In [1]:
import numpy as np

from keras.models import Sequential
from keras import backend as K
from keras.layers import Dense, Lambda
from keras.layers import Embedding
from keras.layers import LSTM
from keras.utils import to_categorical
from keras import regularizers

  from ._conv import register_converters as _register_converters
Using plaidml.keras.backend backend.


# Load Dataset

In [2]:
import glob
from nltk.tokenize import word_tokenize

NEWLINE_TOKEN = ' __newline__ '
UNK_TOKEN = '__unk__'

# Read and collect text
train_text = ""
dev_text = ""
test_text = ""
texts = [train_text, dev_text, test_text]

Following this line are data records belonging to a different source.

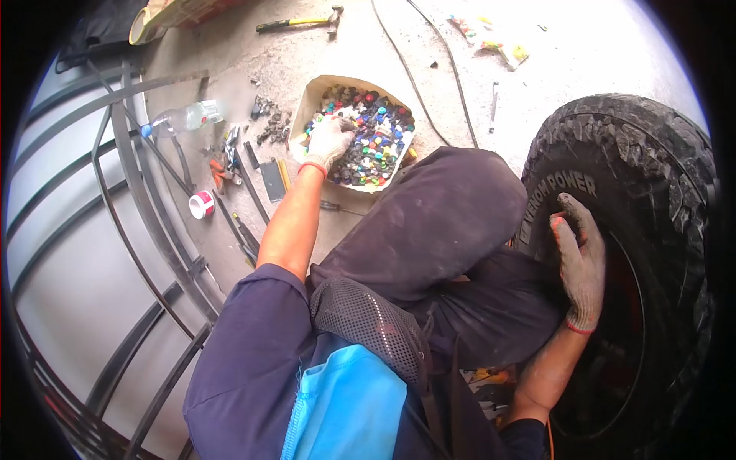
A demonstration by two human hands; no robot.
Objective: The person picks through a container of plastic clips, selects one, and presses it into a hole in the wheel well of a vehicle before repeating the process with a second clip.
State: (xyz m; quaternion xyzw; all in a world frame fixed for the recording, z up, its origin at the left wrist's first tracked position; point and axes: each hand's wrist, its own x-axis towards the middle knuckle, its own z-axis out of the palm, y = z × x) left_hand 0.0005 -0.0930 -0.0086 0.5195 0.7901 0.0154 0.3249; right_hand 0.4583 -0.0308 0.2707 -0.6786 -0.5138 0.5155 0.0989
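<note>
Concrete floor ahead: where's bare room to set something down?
Between the yellow hammer and tan box of small coloured pieces; also between the black cables and black rubber tire, around a thin metal rod. It's crowded left of the box: clear plastic bottle, scattered tools.

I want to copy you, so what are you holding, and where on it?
The left hand, grey-gloved, is among small colourful plastic pieces; whether it grips one can't be told. The open right hand, also gloved, holds nothing visible.

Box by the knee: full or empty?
Not empty: in the box, small coloured parts hide the bottom; bare wall shows above them. Left hand reaches in. Depth: cannot tell.
</note>
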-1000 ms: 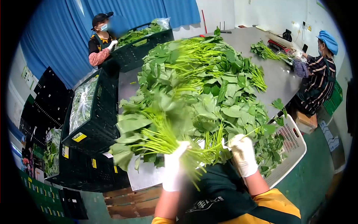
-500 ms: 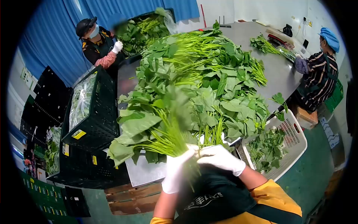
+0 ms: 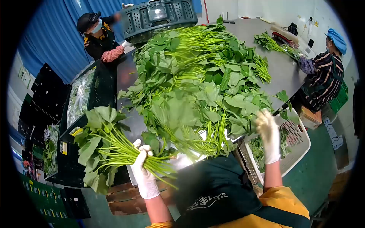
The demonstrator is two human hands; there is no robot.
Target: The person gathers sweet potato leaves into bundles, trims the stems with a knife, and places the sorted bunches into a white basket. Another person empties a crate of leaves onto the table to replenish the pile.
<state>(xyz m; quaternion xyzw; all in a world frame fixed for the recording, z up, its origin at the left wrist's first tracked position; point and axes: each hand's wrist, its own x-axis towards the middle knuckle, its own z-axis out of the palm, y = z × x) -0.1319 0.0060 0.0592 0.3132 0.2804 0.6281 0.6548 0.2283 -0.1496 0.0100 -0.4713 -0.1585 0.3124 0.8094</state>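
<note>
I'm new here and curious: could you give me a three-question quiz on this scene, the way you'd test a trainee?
1. Multiple choice: how is the camera wearer holding the bunch of leafy stems? A) in the right; B) in the left; C) in both.
2. True or false: the white basket is on the wearer's left side.
3. Fill in the colour: the co-worker at the far right of the view wears a ____ cap.

Key:
1. B, in the left hand.
2. False; it is on the right side.
3. Blue.
</note>
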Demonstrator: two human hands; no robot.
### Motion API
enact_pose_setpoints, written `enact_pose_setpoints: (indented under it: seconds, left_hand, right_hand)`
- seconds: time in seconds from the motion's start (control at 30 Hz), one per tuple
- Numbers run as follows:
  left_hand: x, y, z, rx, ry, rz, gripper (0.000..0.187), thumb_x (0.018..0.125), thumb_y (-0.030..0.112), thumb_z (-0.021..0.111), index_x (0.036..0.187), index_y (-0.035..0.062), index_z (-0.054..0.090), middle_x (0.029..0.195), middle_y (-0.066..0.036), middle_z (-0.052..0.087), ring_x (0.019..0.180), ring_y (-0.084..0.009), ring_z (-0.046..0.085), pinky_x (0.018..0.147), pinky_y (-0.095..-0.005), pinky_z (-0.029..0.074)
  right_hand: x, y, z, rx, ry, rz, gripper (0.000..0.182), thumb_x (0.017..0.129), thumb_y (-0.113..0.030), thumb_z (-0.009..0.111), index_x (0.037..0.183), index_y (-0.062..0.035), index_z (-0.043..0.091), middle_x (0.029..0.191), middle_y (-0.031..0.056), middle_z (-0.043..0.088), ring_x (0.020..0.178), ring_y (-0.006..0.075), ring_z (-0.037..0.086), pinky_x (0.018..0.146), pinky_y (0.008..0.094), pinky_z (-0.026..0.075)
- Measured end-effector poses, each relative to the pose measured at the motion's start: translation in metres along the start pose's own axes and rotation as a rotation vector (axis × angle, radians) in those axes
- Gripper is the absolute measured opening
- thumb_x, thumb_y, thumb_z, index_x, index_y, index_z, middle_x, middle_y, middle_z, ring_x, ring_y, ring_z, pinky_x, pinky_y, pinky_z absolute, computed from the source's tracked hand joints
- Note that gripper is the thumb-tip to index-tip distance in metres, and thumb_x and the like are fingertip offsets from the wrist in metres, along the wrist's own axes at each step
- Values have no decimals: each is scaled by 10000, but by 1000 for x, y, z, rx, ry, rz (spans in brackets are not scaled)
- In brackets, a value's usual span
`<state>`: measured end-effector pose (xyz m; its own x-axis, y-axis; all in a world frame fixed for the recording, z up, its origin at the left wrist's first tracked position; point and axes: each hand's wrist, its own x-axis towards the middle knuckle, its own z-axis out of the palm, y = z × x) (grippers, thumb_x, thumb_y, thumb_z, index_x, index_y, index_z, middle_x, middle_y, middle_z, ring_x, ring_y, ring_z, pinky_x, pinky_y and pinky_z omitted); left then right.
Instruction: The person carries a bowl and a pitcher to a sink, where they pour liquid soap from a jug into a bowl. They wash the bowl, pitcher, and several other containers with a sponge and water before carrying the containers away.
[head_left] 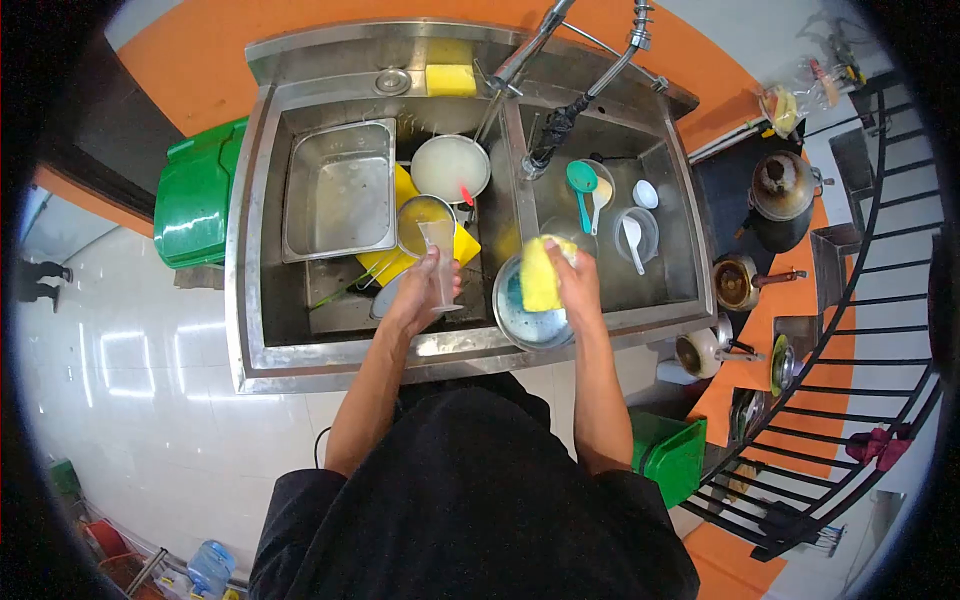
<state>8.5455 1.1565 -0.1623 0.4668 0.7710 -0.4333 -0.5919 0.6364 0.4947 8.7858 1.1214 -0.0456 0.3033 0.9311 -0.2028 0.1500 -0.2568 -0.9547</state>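
My left hand (418,292) is closed around a clear, tall footed cup (442,262), held tilted over the left sink basin. In my right hand (580,288) is a yellow sponge cloth (542,276), above a round metal bowl (530,325) at the sink's front divider. The bowl seems to hold sudsy liquid. Just beyond my left hand sit a metal pot (418,213) and a larger pot of cloudy liquid (450,168) with a red-handled utensil. My palm hides part of the cup.
A rectangular steel pan (340,190) stands in the left basin. The right basin holds a green ladle (581,180), white spoons and a clear tub (648,236). A spray faucet (550,135) hangs over the divider. A yellow sponge (450,80) lies on the back ledge.
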Motion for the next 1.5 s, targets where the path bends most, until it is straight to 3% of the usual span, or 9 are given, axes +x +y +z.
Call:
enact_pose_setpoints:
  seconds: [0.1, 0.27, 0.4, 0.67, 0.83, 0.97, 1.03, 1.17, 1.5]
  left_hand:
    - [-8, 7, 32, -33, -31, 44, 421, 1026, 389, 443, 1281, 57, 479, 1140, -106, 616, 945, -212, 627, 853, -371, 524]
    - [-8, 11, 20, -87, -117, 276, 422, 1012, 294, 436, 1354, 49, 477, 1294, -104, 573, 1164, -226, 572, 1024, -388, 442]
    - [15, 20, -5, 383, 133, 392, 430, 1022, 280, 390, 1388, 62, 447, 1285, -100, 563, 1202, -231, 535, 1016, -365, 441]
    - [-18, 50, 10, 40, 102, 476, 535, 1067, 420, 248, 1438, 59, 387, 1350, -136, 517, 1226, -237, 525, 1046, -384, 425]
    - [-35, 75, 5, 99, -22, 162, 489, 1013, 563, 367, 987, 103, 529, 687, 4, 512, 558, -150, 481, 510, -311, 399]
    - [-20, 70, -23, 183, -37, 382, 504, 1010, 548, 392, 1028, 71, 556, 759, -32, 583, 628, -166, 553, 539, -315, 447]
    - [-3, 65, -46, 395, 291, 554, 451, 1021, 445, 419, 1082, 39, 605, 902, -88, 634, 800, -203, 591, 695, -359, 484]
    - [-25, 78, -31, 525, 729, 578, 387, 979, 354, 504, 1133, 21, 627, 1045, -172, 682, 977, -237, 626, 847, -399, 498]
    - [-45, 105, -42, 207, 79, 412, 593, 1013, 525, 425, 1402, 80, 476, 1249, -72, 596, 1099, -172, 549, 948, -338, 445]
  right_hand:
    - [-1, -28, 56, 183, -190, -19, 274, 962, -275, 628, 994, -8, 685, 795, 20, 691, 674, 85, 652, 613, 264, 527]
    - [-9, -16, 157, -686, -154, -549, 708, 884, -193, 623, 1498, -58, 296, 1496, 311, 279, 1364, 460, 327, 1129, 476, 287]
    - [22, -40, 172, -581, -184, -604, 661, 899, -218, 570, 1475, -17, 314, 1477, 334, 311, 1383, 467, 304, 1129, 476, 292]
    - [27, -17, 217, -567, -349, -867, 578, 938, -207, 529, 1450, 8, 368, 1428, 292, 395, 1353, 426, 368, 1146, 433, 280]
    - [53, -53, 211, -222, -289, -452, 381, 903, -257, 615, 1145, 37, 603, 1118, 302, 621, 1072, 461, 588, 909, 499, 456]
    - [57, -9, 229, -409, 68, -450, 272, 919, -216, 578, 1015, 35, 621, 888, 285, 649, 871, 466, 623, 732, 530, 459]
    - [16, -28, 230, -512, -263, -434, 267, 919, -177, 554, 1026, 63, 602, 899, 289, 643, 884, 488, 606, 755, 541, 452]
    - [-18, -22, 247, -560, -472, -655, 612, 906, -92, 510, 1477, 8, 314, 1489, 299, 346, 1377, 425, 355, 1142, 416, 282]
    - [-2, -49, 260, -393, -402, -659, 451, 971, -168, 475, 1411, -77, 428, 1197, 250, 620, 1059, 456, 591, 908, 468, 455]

for text_idx, file in enumerate(['./data/shakespeare/train.txt', './data/shakespeare/val.txt', './data/shakespeare/test.txt']):
    with open(file, 'r') as fp:
        texts[text_idx] += NEWLINE_TOKEN.join([l.strip() for l in fp.readlines()]) + NEWLINE_TOKEN

train_text, dev_text, test_text = texts

print("Total characters:")
print("Train: %d"%(len(train_text)))
print("Dev: %d"%(len(dev_text)))
print("Test: %d"%(len(test_text)))
print(train_text[:100])

Total characters:
Train: 431408
Dev: 124528
Test: 136864
﻿ __newline__ Project Gutenberg’s The Complete Works of William Shakespeare, by William __newline__ 


# Preprocess text
We usually preprocess the text to remove casing information, separate out punctuations etc to make our data cleaner

In [8]:
tokens = [None, None, None]
for text_idx in range(len(texts)):
    tokens[text_idx] = word_tokenize(texts[text_idx].lower())

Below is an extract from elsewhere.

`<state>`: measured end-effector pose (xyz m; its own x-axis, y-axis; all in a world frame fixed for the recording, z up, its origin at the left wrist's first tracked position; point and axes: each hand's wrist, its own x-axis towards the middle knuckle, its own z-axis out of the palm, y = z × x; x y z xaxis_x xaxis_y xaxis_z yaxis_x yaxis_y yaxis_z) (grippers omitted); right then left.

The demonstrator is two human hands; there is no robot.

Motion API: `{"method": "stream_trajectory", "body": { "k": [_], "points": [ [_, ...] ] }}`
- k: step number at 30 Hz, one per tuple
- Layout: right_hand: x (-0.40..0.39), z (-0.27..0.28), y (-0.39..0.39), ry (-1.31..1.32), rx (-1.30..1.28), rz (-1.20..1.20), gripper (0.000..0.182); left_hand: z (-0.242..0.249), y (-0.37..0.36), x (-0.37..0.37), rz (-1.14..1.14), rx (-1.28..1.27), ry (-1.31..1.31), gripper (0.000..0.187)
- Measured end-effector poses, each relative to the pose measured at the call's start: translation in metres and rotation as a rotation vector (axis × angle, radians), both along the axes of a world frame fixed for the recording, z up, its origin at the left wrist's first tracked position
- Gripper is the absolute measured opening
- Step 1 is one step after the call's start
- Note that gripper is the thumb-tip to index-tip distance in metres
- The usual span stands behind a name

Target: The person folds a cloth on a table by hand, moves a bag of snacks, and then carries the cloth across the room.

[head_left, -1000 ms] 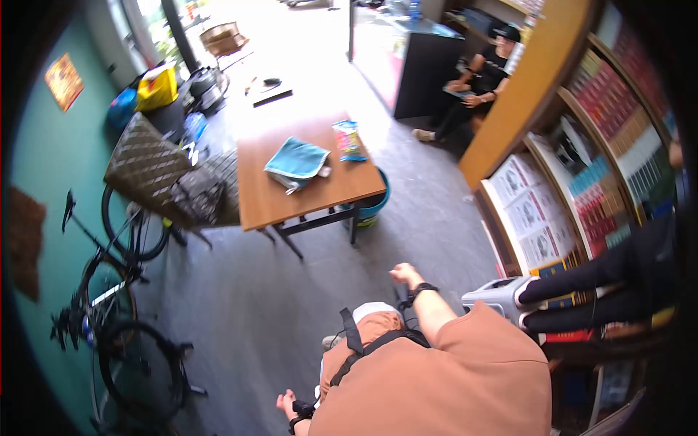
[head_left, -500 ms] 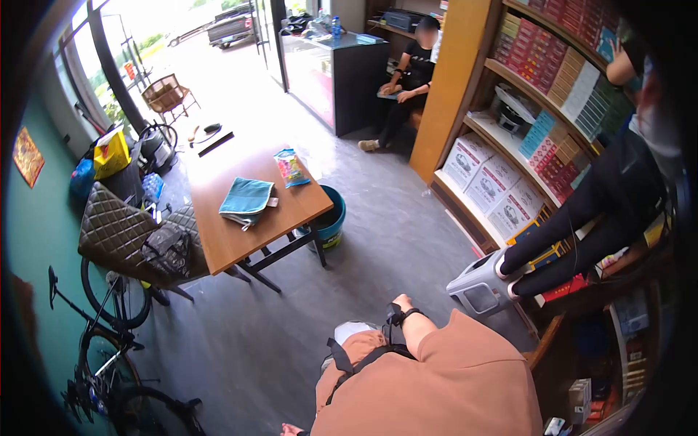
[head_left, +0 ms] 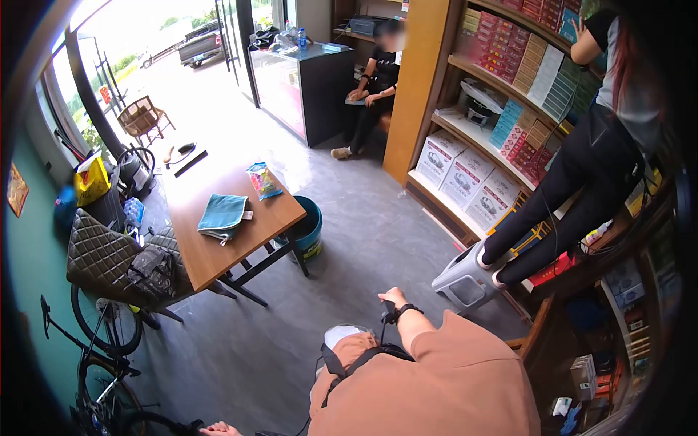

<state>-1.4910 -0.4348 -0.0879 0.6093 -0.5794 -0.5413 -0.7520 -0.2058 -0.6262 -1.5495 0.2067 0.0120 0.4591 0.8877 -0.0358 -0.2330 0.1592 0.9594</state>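
Note:
My right hand point(head_left: 393, 296) is over the grey floor in front of my body, its fingers loosely curled; I see nothing in them. A black strap with a small dark device point(head_left: 391, 314) sits on that wrist. At the bottom edge, my left hand point(head_left: 219, 429) is partly cut off, and its grip is not clear. Neither hand touches the wooden table point(head_left: 254, 211), which stands ahead to the left. On it lie a folded teal cloth point(head_left: 223, 212) and a colourful snack bag point(head_left: 262, 180). Beside the table stands a teal bucket point(head_left: 309, 225).
To the right, a person stands on a grey plastic stool point(head_left: 465, 280), reaching to shelves point(head_left: 465, 65) of boxes. Another person sits by a glass counter point(head_left: 320, 94). On the left are a quilted chair point(head_left: 102, 251) with a backpack point(head_left: 151, 270) and a bicycle point(head_left: 94, 370).
The view has shifted right, so the table and shelves appear further left. My left hand shows more at the bottom edge. My right hand has moved slightly left in view.

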Motion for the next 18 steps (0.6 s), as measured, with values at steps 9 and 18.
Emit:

train_tokens, dev_tokens, test_tokens = tokens

print("Total tokens:")
print("Train: %d"%(len(train_tokens)))
print("Dev: %d"%(len(dev_tokens)))
print("Test: %d"%(len(test_tokens)))

Total tokens:
Train: 81356
Dev: 23823
Test: 27236


# Build vocabulary

In [9]:
VOCAB_SIZE = 5000
full_vocab = dict()
for token in train_tokens:
    full_vocab[token] = full_vocab.get(token, 0) + 1

# Sort vocabulary by occurence
sorted_vocab = sorted(full_vocab.keys(), key=lambda word: -full_vocab[word])

# Print some samples
print("Vocabulary size: %d"%(len(sorted_vocab)))
print("Most frequent tokens")
for i in range(10):
    print("\t%s: %d"%(sorted_vocab[i], full_vocab[sorted_vocab[i]]))
print("Least frequent tokens")
for i in range(1,11):
    print("\t%s: %d"%(sorted_vocab[-i], full_vocab[sorted_vocab[-i]]))

# Create final vocab
word2idx = {w: idx for idx, w in enumerate(sorted_vocab[:VOCAB_SIZE])}
idx2word = {idx: w for idx, w in enumerate(sorted_vocab[:VOCAB_SIZE])}

word2idx[UNK_TOKEN] = VOCAB_SIZE
idx2word[VOCAB_SIZE] = UNK_TOKEN
VOCAB_SIZE = VOCAB_SIZE + 1

Vocabulary size: 6650
Most frequent tokens
	__newline__: 10000
	,: 5218
	.: 4361
	the: 1658
	and: 1456
	i: 1414
	to: 1254
	’: 1186
	of: 1111
	my: 906
Least frequent tokens
	impossible-: 1
	descried: 1
	approaching: 1
	full-mann: 1
	sixty: 1
	security: 1
	assurance: 1
	forgo: 1
	renowned: 1
	unexecuted: 1


# Filter text based on vocabulary
We will now have to replace words we do not have in the vocabulary with a special token, `__unk__` in this case

In [10]:
for tokens_idx in range(len(tokens)):
    tokens[tokens_idx] = [t if t in word2idx else UNK_TOKEN for t in tokens[tokens_idx]]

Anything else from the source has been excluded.